Exercise instructions:
From the data below, return all lines holding the string "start".

Recorded data:
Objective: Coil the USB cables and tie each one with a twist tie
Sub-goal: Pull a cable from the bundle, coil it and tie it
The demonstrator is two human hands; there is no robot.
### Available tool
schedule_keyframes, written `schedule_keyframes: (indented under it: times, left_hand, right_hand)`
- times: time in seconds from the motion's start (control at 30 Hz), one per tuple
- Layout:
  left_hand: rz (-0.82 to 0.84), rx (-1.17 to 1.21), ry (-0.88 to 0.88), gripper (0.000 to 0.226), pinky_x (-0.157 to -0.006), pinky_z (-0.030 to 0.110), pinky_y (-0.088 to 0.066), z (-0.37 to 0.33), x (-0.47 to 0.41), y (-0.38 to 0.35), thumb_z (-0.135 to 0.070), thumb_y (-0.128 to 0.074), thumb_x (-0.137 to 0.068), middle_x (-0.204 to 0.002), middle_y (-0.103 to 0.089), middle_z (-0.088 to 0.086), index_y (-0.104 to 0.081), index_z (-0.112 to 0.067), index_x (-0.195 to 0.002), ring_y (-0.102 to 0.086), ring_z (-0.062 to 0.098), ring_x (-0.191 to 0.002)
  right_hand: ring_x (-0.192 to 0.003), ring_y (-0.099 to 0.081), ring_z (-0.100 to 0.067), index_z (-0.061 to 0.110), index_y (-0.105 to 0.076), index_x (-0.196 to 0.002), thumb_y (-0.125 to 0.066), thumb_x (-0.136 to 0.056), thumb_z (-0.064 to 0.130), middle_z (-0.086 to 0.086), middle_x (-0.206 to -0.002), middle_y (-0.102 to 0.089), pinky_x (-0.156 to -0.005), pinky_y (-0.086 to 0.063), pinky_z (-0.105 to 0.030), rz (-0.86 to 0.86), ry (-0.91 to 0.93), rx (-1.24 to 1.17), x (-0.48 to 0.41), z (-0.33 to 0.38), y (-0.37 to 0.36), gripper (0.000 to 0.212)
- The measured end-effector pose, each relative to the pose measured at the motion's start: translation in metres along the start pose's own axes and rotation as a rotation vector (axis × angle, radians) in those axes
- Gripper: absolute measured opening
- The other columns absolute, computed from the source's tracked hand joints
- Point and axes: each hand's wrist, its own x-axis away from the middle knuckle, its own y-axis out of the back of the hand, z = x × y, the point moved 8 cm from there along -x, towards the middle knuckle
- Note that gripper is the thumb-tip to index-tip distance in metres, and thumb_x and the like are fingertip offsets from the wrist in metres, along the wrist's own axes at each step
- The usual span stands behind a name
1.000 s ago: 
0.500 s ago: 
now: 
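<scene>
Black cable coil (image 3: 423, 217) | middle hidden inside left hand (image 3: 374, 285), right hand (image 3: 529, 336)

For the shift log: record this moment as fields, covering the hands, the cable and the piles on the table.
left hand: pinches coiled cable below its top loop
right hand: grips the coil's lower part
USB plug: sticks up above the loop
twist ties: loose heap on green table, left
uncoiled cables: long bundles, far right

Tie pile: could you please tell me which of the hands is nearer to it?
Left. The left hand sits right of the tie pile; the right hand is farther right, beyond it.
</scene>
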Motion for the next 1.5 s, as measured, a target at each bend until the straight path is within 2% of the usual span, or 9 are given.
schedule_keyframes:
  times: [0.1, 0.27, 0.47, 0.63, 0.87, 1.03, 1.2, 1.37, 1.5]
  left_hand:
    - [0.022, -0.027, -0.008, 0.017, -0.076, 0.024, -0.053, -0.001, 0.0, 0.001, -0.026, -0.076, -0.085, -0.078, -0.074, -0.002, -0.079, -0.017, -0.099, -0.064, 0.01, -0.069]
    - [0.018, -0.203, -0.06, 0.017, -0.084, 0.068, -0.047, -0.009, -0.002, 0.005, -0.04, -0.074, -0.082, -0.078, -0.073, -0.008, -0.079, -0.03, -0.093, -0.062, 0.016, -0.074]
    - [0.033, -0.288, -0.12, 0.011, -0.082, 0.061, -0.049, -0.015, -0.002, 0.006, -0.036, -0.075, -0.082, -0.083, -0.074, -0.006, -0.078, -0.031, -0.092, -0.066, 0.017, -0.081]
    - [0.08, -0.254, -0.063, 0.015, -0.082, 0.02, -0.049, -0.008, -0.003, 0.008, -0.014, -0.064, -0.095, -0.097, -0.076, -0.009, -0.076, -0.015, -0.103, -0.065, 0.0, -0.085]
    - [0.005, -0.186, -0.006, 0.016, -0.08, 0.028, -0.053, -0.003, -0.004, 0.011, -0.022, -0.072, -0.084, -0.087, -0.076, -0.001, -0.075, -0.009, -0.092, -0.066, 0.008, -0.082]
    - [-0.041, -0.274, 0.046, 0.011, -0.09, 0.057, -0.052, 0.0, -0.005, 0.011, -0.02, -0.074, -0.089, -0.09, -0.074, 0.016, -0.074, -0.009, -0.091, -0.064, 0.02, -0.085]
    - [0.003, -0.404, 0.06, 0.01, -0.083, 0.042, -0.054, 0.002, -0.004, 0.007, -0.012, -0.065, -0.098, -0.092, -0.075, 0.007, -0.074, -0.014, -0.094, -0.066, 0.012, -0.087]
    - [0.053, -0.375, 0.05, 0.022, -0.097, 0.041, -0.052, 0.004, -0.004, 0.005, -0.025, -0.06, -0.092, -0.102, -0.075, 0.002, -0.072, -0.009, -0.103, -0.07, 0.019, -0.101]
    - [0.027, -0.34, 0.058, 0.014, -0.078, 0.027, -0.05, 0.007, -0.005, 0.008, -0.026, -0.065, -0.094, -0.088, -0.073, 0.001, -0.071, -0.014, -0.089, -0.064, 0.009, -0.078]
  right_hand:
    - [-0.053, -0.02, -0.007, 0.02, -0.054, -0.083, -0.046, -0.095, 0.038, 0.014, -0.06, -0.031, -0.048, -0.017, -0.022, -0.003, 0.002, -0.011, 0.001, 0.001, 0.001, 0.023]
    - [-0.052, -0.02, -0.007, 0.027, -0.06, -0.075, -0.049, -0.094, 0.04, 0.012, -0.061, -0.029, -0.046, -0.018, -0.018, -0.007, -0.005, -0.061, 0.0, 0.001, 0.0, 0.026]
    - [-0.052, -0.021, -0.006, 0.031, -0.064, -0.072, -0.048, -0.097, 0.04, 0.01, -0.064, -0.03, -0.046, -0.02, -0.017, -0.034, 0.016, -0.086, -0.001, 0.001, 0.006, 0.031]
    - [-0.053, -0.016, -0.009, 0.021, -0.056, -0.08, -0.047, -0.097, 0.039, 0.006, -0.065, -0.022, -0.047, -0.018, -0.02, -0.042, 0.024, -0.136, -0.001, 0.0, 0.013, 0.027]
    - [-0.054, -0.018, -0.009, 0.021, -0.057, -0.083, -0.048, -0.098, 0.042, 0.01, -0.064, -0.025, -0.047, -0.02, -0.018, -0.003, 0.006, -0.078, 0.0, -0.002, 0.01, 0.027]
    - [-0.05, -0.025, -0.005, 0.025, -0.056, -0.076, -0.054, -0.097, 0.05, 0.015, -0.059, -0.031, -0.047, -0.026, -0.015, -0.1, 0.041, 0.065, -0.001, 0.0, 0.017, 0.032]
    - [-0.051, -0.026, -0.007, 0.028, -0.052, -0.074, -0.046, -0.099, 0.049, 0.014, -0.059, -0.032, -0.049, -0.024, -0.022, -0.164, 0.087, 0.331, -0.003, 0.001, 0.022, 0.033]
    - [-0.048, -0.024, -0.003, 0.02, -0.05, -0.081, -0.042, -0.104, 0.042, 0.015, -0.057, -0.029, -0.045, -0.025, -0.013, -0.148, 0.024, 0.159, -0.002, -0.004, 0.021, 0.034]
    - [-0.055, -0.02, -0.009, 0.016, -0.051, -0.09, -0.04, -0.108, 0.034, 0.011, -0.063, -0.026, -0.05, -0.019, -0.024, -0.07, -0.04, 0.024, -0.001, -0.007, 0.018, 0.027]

Written answer:
- times: time in seconds from the motion's start (control at 30 Hz), one per tuple
- The measured end-effector pose, each relative to the pose measured at the motion's start: translation in metres along the start pose's own axes and rotation as a rotation vector (axis × angle, radians) in those axes

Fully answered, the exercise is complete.